Más precisamente en la parte que dice:

Darkness imprisoning me
All that I see
Absolute horror
I cannot live
I cannot die
Trapped in myself
Body my holding cell

Luego viene ese genial solo de guitarra y entré en «la Zona», ese estado mental donde uno pierde cierta relación espacio-tiempo y se siente totalmente inmerso en la actividad que está realizando. Entrar y mantenerse en la Zona (o en The Flow como se lo conoce en inglés) no es simple y requiere de varios «requisitos mentales» entre los cuales se destacan que la actividad que uno esté realizando sea gratificante, desafiante y motivante.

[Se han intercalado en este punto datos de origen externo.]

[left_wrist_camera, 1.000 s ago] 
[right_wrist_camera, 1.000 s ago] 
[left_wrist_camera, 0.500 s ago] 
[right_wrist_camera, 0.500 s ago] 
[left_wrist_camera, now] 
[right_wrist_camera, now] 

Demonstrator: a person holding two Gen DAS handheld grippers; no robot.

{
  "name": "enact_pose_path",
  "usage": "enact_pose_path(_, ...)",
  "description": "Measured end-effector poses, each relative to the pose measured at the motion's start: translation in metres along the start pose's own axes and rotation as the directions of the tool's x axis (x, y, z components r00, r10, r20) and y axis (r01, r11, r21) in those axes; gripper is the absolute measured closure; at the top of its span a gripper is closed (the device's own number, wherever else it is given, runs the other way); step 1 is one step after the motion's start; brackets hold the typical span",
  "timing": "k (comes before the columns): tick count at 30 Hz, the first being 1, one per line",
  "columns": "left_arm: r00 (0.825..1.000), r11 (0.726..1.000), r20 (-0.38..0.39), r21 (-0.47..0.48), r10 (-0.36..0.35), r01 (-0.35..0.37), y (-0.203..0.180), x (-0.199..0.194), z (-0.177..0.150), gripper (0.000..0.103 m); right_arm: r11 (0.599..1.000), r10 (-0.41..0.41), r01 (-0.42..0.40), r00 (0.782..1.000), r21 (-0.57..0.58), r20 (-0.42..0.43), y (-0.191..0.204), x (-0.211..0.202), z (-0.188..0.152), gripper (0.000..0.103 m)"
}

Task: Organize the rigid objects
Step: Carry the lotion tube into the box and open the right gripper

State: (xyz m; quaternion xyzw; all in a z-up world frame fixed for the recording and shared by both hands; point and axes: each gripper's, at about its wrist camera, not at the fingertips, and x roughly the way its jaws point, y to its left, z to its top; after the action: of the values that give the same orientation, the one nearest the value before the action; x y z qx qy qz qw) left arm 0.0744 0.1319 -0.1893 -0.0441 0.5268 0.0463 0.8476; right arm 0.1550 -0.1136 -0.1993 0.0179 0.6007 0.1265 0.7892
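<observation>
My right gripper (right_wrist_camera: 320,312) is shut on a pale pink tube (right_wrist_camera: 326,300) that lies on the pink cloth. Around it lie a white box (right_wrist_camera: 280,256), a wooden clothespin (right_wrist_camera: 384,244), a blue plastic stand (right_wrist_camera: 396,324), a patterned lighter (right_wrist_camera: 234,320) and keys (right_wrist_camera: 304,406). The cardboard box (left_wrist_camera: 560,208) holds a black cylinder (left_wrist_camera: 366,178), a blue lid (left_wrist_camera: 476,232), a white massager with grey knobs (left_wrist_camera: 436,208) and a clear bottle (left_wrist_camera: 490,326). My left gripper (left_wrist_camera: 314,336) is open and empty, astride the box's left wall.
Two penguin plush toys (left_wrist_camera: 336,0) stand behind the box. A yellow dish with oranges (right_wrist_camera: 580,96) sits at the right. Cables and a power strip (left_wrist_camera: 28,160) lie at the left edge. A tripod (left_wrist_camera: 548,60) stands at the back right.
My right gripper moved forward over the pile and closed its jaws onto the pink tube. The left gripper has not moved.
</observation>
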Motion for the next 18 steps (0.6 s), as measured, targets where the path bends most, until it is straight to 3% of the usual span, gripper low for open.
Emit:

Como puede verse no se requiere de sustancia alguna, como más de uno debe haberse imaginado (aunque desconozco si ayudan o no para alguna experiencia similar).

Y si, por cómo habrán visto es algo que me pasa mucho jugando videojuegos, por ejemplo a Warzone cuando juego solo (no así en grupos con amigos porque… nos la pasamos cagándonos de risa) o Call of Duty: Modern Warfare en multiplayer cuando se pone frenético y siento que «vuelo» sobre el mapa, también en Tetris Effect o incluso a veces en FIFA cuando los partidos son desafiantes. A veces siento que soy una especie de espectador de mi mismo, y cuando eso sucede suelo jugar mucho mejor de lo normal.

Conocí El flujo gracias a algunos libros como Inteligencia Emocional de Daniel Goleman y en tus Zonas Mágicas de Wayne Dyer (si, he leído de todo en mi vida) claro que había entrado en ese estado mental anteriormente, pero no había podido identificarlo o explicarlo racionalmente ya que uno puede tener episodios «en la zona» en distintos momentos de la vida, ya sea rindiendo un examen para el cual estudiamos y sabemos todas las respuestas planteadas o cuando jugamos a algún juego que nos encanta pero a su vez nos presenta un desafío.

Quizás las historias más llamativas de «La zona» son las que tienen que ver con Cirujanos o Deportistas. En el libro de Goleman hay una anécdota de un cirujano que luego de una operación de muchas horas y al terminarla exitosamente se asombró por un pedazo de concreto que había caído a un costado del quirófano. Y en deportes una de las anécdotas mas conocidas es la de Pelé que describió el Flujo como: «si tuviera una extraña calma… una clase de euforia. Sentía que podía estar todo el día corriendo sin cansarme y que podría driblar a cualquier jugador del equipo contrario y casi pasar a través de ellos físicamente»

3 COMENTARIOS

  1. Creo que todos hemos tenido esa experiencia gratificante. Es un estado de nirvana donde las cosas se te dan solas sin mayor esfuerzo.

    Lo he vivido también. Es algo muy loco y gratificante.

  2. El que lo explica muy bien también es Senna cuando describía lo que sentía al correr en Mónaco.

    Llegaba a tal estado mental que se percibía fuera del auto, como si se estuviera viendo desde arriba.